CSUN students and other members of the community rode bicycles into downtown Los Angeles to participate in the city’s fourth CicLAvia event Sunday.
The city sanctioned event shut down 10 miles of city streets from the east end of Hollywood to East Los Angeles, making way for cyclists, pedestrians and everything in between.
“CicLAvia is an excellent event,” said Dennis D’Alfonso, a ride organizer and leader of the CSUN Bike Collective. “It gets the community together and raises awareness about active transportation.”
Led by members of the collective, a group of 12 riders met in front of Oviatt Library at 7:30 a.m. and pedaled to the North Hollywood Metro station. Picking up more riders along the way, the group tripled in size by the time they arrived in NoHo.
Bikes in tow, they boarded a Red Line train and headed for the corner of Melrose Avenue and Heliotrope Drive, where they met thousands of cycling enthusiasts.
“I was like, ‘Wait. They shut down the entire road?’” said Clarke Miranda, bike collective organizer, talking about his excitement when he heard about the first CicLAvia event. “CicLAvia rocks. You can be a walker, runner, cyclist, roller blader or anything that makes you move.”

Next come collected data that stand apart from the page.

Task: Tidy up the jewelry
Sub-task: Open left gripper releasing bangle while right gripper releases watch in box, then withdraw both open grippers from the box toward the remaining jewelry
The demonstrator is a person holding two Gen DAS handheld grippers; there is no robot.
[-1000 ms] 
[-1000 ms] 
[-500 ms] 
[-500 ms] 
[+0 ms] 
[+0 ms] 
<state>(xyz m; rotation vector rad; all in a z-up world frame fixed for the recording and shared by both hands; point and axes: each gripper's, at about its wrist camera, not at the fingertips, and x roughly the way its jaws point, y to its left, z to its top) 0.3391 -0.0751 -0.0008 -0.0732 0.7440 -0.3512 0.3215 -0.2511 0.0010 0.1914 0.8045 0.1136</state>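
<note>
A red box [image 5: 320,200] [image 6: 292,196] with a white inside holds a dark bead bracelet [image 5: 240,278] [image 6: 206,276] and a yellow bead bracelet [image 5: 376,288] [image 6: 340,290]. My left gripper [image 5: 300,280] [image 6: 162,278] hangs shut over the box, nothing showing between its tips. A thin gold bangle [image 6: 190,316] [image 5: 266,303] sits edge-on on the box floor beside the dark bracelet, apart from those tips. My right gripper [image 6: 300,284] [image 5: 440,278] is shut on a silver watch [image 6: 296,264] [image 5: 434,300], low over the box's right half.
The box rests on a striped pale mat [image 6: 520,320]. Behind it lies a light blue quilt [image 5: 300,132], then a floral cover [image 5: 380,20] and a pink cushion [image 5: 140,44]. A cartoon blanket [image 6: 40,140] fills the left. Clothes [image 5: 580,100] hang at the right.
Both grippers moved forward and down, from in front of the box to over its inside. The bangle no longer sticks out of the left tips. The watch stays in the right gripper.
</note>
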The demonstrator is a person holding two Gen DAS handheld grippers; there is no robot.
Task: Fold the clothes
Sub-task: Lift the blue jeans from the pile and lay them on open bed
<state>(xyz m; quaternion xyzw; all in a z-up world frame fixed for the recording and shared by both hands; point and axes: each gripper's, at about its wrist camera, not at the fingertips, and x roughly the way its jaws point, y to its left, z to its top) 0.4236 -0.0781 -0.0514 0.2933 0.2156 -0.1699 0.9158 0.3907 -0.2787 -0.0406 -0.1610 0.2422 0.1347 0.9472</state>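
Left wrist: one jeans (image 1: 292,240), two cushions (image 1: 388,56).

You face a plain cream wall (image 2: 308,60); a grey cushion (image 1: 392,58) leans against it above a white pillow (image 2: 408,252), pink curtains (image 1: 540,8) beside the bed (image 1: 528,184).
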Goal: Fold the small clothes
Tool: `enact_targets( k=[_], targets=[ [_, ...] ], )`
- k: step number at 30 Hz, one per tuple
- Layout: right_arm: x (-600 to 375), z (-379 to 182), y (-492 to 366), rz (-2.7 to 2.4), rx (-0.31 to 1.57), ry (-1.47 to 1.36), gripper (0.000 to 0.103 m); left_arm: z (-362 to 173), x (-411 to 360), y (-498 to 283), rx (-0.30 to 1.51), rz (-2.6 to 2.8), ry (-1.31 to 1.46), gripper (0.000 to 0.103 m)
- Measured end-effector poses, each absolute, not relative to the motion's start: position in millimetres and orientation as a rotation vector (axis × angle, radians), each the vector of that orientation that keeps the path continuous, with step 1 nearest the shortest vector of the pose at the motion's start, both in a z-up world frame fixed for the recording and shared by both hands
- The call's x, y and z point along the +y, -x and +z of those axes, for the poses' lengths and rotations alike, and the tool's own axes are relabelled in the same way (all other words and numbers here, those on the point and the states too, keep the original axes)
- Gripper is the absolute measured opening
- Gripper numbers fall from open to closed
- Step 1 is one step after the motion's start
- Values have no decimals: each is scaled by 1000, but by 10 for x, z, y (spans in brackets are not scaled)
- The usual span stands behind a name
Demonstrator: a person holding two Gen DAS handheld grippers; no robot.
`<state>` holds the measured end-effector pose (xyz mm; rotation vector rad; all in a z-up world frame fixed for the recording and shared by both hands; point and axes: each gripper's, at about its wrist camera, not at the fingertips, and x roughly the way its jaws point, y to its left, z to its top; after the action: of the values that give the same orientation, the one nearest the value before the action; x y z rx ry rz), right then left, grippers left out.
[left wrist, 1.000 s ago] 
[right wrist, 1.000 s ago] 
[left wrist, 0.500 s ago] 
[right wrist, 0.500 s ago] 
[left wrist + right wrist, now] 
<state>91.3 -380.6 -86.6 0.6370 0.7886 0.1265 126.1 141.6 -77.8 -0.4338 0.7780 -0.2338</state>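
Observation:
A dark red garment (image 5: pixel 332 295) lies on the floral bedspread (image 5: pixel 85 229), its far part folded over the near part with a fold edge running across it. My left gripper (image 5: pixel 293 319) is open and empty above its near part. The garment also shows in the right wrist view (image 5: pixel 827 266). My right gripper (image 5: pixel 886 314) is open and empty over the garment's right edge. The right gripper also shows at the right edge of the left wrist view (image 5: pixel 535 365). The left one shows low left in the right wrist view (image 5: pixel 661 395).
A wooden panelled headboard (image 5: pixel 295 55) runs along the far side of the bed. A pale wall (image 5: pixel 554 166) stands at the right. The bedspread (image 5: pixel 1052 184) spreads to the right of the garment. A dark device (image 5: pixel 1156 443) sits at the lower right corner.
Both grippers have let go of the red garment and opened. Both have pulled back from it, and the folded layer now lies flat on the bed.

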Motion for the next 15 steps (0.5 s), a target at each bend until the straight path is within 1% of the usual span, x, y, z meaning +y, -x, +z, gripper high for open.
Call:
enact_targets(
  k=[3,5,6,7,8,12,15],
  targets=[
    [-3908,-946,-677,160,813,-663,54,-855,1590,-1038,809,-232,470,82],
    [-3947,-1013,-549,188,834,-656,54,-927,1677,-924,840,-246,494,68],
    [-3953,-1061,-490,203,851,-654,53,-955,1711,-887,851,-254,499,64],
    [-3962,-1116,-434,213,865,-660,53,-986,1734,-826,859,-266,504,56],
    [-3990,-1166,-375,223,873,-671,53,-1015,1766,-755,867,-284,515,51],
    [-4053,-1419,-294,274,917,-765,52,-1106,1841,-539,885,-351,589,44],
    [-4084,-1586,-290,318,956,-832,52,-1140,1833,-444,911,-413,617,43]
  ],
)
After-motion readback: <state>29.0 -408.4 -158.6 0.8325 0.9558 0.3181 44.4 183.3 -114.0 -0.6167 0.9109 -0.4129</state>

Estimates counted a crowd of about 100,000 participants, according to the LA Times, with no serious incidents or injuries reported.
D’Alfonso and Miranda also volunteered as “route angels,” offering mechanic help to fellow riders who ran into bike trouble along the zig-zag of open streets.
“I saw it last year when I was working downtown,” said Bell resident Arian Nava, 20, as D’Alfonso quickly repaired the malfunctioning gears on her bike. “I thought it was beautiful, but I was working. Luckily, today I’m not.”
CicLAvia was inspired by the Columbian “ciclovía,” which roughly translates from Spanish to bike-way. In Columbia, officials shut down 75 miles of road in the city of Bogota every Sunday for the ride. While L.A.’s event is not at the scale of its South American counterpart, it is growing with each installment.
“I think it’s great. A lot more businesses embraced it this year,” said Jaziel Ocampo, cyclist and sophomore anthropology major at CSUN. “A lot more people set up shop outside their stores.”
Food vendors, musicians and other merchants and organizations lined the streets to take advantage of the crowds and participate in what was a celebration of clean air and community.
The CSUN group thinned and spread out on the city streets, but members of the collective stayed on their bikes until the event officially ended at 3 p.m. for a total of more than eight hours.
“Who closes 10 miles of road down for bicycles?” said Charles Han, art major at Pierce College who road with the CSUN group. “It’s really cool that Los Angeles would do this.”
The ride was in cooperation with Chinatown’s first-ever Springfest, a festival created to benefit LA Conservation Corps and The Chinatown Service Center Youth Center.
The next CicLAvia is already being planned and is expected to take place within a few months, according to several participants and organizers.